Un an après avoir démissionné sous pression de la rue, Saad Hariri a été nommé hier Premier ministre, avec une légère majorité du Parlement derrière lui. Mais il incarne la vieille classe politique et a peu de chances de résoudre les crises du Liban.

Le « Poing de la révolution » trône depuis un an au centre de la place des martyrs, à Beyrouth ; mercxredi soir il a été détruit par les partisans de Saad Hariri, mais remplacé hier par un nouveau « poing » flambant neuf.
Le « Poing de la révolution » trône depuis un an au centre de la place des martyrs, à Beyrouth ; mercxredi soir il a été détruit par les partisans de Saad Hariri, mais remplacé hier par un nouveau « poing » flambant neuf. © AFP / JOSEPH EID / AFP

Tout ça pour ça... C’est évidemment la première réaction à l’annonce du nom du nouveau premier ministre du Liban : Saad Hariri ! Il était déjà premier ministre et avait choisi de démissionner dès les premières manifestations de masse de ce qui deviendra la « thaoura », la révolution, il y a un an. 

Et donc un an, et une situation bien plus catastrophique plus tard, c’est le même Saad Hariri qui obtient un vote serré du Parlement pour tenter de former un gouvernement. C’est paradoxal, et c’est un terrible aveu de la paralysie du système.

Paradoxal car après l’échec de deux Premiers ministres-désignés aux profils plus technocratiques, comme le demandent les bailleurs de fonds internationaux dont la France, c’est de nouveau vers l’une des grandes familles régnantes libanaises que se retourne la classe politique.

Saad est évidemment le fils de Rafic Hariri, l’ancien Premier ministre et hommes d’affaires assassiné en 2005. Depuis, Saad Hariri a dirigé plus de six ans les affaires du Liban, sans réussir, ou même tenter d’initier les réformes attendues par la population. Qu’il s’agisse de la crise des ordures à Beyrouth, des coupures d’électricité à répétition, ou de la crise du système financier qui ne cesse de s’aggraver.

Que pourra-t-il faire de plus dans le contexte actuel ? Les Libanais lui auraient donné un certain crédit s’il s’était imposé en dehors du cadre des partis confessionnels ; mais le respect des formes constitutionnelles rend le premier ministre prisonnier des combinaisons d’appareil et des jeux politiques mortifères des chefs de communautés.

L’échec est-il donc programmé ? C’est à craindre, car aucune des conditions requises pour rompre avec le système responsable de la catastrophe n’est remplie. 

Saad Hariri promet un gouvernement réformiste, de spécialistes « non-partisans », selon ses propres mots destinés à s’inscrire dans le cadre de la proposition française. Mais il a déjà promis le portefeuille des finances à un membre de la communauté chiite comme l’exigeait le président du Parlement, Nabih Berri, qui a donc donné son feu vert. De quoi plomber d’entrée de jeu sa crédibilité. 

Les Libanais s’intéressaient plus hier à ce qui s’est passé place des Martyrs, au cœur de Beyrouth.
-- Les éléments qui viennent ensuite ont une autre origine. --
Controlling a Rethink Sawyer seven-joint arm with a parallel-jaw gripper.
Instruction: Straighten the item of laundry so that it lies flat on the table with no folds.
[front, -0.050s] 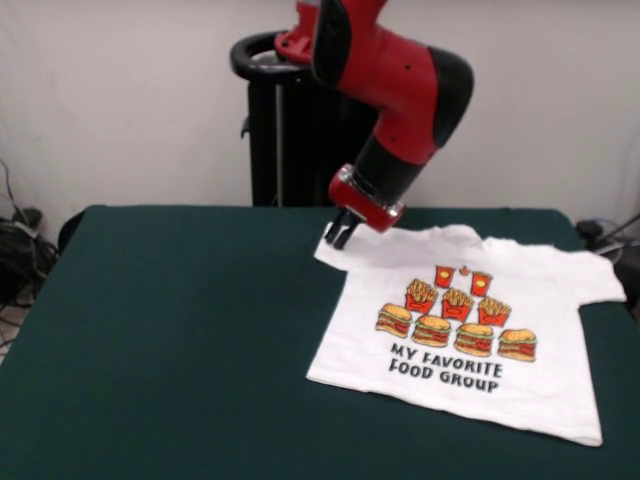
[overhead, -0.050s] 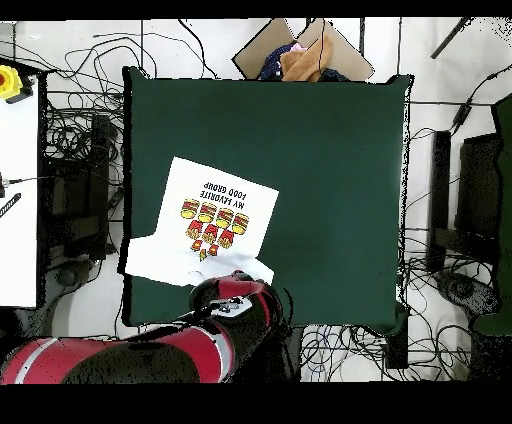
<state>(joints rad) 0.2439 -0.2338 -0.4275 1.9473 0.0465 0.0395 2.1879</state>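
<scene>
The T-shirt (front, -0.050s: 470, 335) lies on the green table (front, -0.050s: 170, 330), in the lower right of the front view. It is white, with burgers and fries printed on it and the words "MY FAVORITE FOOD GROUP" under them. The body of the shirt looks flat and spread out. One sleeve reaches to the right edge of the table. The other sleeve, at the shirt's upper left, sits right under the gripper (front, -0.050s: 339, 236).

The red and black arm (front, -0.050s: 400, 90) comes down from the top of the frame. The gripper's two dark fingers look close together at the sleeve's edge. I cannot tell if they pinch the cloth.

In the overhead view, the shirt (overhead, -0.050s: 210, 225) lies in the lower left part of the table (overhead, -0.050s: 330, 160), and the arm (overhead, -0.050s: 150, 350) covers its bottom edge.
</scene>
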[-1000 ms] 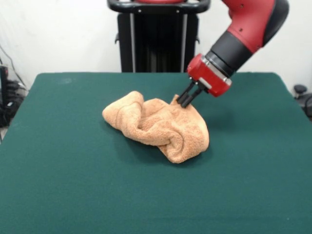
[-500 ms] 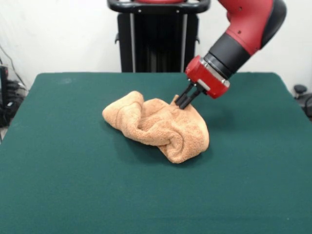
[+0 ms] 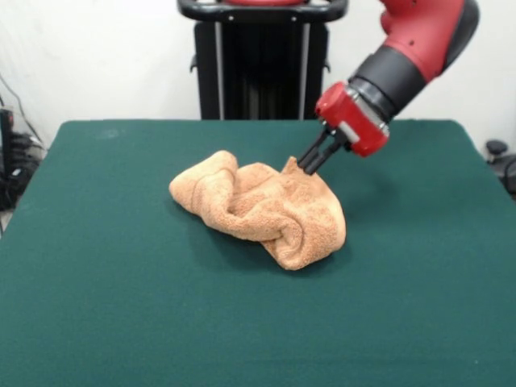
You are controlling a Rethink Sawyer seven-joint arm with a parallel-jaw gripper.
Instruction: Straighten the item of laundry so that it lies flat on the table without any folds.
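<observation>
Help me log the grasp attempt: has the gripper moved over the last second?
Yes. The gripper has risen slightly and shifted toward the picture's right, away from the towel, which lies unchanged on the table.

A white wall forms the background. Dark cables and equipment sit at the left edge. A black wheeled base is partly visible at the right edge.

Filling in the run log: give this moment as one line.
towel: crumpled, mid-table | gripper: at towel's far edge, fingers close together | table: green | task: not done
</observation>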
Mercredi soir, des incidents ont opposé des partisans de Saad Hariri à ses détracteurs, et le célèbre « Poing de la Révolution », une sculpture de 13 mètres de haut, avait été incendié par les partisans d’Hariri.

Hier, un nouveau poing tout aussi haut a été installé, dont le financement aurait été assuré par Baha Hariri, le propre frère, et rival, du nouveau premier ministre. Ces querelles internes à la famille Hariri en disent plus long que des communiqués sur la vie politique libanaise.

Tout ça pour ça, donc… Rien de très prometteur surtout, pour les Libanais qui ne croient ni à la perspective d’une révolution prochaine, ni au miracle d’une classe politique qui se réformerait spontanément.